Task details:
Pull every line with "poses" from the data.

Collection entries:
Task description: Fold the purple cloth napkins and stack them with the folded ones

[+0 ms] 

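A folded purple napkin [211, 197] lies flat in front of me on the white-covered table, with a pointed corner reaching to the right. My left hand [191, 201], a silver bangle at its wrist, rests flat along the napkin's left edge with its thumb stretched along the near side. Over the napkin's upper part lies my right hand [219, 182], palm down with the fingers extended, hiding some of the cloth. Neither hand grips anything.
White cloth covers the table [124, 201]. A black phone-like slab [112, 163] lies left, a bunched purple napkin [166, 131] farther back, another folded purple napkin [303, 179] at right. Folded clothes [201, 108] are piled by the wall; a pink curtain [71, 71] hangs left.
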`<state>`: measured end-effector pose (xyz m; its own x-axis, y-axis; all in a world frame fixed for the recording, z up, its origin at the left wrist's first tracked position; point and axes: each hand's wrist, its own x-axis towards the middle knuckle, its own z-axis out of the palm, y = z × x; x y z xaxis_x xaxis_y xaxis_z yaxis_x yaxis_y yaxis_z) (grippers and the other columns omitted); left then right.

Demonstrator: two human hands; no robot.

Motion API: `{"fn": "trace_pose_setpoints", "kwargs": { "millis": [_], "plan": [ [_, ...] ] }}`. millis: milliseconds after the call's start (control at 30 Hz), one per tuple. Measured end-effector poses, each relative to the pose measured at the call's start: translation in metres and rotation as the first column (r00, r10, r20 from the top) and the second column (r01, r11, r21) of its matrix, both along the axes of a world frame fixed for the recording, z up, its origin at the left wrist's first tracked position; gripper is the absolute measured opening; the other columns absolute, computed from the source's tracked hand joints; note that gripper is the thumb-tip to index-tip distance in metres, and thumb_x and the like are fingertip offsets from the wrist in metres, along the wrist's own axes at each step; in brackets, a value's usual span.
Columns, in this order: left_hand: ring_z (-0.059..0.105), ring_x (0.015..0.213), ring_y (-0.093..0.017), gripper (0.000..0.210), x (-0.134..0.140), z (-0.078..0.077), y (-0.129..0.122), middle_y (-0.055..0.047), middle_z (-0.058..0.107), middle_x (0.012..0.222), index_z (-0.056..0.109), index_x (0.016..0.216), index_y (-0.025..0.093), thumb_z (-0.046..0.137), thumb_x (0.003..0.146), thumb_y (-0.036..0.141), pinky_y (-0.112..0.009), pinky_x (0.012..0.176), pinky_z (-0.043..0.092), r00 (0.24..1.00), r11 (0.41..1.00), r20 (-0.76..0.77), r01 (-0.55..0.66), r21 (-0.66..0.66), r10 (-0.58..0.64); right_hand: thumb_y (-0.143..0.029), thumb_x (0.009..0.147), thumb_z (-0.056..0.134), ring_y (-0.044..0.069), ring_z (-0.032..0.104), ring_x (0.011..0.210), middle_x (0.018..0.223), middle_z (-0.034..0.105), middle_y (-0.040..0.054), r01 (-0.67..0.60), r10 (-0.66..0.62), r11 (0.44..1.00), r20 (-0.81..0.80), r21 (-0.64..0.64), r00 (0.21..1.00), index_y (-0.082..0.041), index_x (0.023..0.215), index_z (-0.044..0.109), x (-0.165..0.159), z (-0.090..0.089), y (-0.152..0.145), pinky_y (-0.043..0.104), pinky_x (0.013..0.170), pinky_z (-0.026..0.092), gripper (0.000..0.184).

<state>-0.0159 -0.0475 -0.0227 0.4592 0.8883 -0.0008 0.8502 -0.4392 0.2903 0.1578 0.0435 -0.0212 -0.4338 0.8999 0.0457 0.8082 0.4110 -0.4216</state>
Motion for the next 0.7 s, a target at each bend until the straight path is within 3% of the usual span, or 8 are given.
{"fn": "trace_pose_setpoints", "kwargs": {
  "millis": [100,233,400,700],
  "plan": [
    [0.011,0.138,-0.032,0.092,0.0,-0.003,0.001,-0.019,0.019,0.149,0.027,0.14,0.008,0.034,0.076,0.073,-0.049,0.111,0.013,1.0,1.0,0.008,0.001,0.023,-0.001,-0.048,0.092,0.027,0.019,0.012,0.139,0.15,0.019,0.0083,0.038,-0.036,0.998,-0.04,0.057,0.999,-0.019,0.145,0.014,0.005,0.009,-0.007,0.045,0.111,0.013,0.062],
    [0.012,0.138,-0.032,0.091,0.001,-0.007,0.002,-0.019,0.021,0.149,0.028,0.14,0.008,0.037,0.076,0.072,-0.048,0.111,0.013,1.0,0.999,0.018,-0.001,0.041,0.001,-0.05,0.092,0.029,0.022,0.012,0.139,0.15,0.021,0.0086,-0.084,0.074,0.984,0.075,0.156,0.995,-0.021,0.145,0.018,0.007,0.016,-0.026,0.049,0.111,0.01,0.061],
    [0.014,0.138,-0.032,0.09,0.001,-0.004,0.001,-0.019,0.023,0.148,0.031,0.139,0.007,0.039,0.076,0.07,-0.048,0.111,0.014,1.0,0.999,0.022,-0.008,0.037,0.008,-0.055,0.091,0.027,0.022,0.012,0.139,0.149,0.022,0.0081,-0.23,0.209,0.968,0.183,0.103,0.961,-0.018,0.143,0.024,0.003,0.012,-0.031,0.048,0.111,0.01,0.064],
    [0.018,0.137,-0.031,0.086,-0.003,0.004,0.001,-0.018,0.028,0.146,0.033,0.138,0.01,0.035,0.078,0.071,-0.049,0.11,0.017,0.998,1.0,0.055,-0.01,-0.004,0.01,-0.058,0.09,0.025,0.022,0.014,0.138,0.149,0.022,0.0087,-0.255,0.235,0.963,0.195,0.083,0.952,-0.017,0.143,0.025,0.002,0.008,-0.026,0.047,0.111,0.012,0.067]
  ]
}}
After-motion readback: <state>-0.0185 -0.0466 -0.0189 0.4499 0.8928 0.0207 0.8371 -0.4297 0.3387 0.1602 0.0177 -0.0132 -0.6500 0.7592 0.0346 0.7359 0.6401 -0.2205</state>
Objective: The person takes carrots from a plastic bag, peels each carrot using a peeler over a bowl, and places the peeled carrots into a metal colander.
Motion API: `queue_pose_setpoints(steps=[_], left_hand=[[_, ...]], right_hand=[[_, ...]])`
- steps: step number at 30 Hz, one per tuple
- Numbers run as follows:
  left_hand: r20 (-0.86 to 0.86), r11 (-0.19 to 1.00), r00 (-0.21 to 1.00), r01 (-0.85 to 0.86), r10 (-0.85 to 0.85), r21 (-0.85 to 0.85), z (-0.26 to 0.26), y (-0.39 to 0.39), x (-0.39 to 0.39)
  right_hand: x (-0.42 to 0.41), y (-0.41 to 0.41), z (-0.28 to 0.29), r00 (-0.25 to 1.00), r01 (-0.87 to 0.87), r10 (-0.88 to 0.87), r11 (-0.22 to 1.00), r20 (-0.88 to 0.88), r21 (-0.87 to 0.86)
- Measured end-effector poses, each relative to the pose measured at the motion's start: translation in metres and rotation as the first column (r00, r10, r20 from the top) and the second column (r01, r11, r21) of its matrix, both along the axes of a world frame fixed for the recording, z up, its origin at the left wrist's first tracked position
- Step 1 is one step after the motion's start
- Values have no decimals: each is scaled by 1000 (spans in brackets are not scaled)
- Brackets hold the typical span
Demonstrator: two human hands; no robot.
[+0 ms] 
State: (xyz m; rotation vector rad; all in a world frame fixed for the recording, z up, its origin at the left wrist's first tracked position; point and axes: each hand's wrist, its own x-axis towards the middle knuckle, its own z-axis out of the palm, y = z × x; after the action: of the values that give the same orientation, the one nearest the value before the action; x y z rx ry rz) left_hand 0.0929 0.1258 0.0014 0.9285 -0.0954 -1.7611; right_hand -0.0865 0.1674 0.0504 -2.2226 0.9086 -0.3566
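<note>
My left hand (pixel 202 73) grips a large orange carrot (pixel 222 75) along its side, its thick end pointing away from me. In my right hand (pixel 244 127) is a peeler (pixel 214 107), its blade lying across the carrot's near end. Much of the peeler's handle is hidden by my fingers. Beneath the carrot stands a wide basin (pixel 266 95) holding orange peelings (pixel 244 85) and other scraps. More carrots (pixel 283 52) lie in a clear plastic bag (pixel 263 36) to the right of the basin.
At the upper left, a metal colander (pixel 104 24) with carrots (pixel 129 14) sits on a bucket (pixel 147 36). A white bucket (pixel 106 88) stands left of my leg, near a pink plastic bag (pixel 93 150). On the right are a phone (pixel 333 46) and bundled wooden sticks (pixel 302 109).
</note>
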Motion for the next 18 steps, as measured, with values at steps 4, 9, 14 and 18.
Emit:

Result for this exercise:
Motion API: `{"fn": "trace_pose_setpoints", "kwargs": { "millis": [_], "plan": [ [_, ...] ] }}`. millis: milliseconds after the call's start (control at 30 Hz), one per tuple. Measured end-effector poses, each relative to the pose measured at the call's start: translation in metres and rotation as the first column (r00, r10, r20 from the top) and the second column (r01, r11, r21) of its matrix, both along the axes of a world frame fixed for the recording, z up, its origin at the left wrist's first tracked position; gripper is the absolute measured opening; the other columns absolute, computed from the source's tracked hand joints; note that gripper is the thumb-tip to index-tip distance in metres, and thumb_x and the like are fingertip offsets from the wrist in metres, along the wrist's own axes at each step; in brackets, a value's usual span.
- Measured end-effector poses, each relative to the pose measured at the motion's start: translation in metres and rotation as the first column (r00, r10, r20 from the top) and the second column (r01, r11, r21) of its matrix, both along the axes of a world frame fixed for the recording, z up, its origin at the left wrist's first tracked position

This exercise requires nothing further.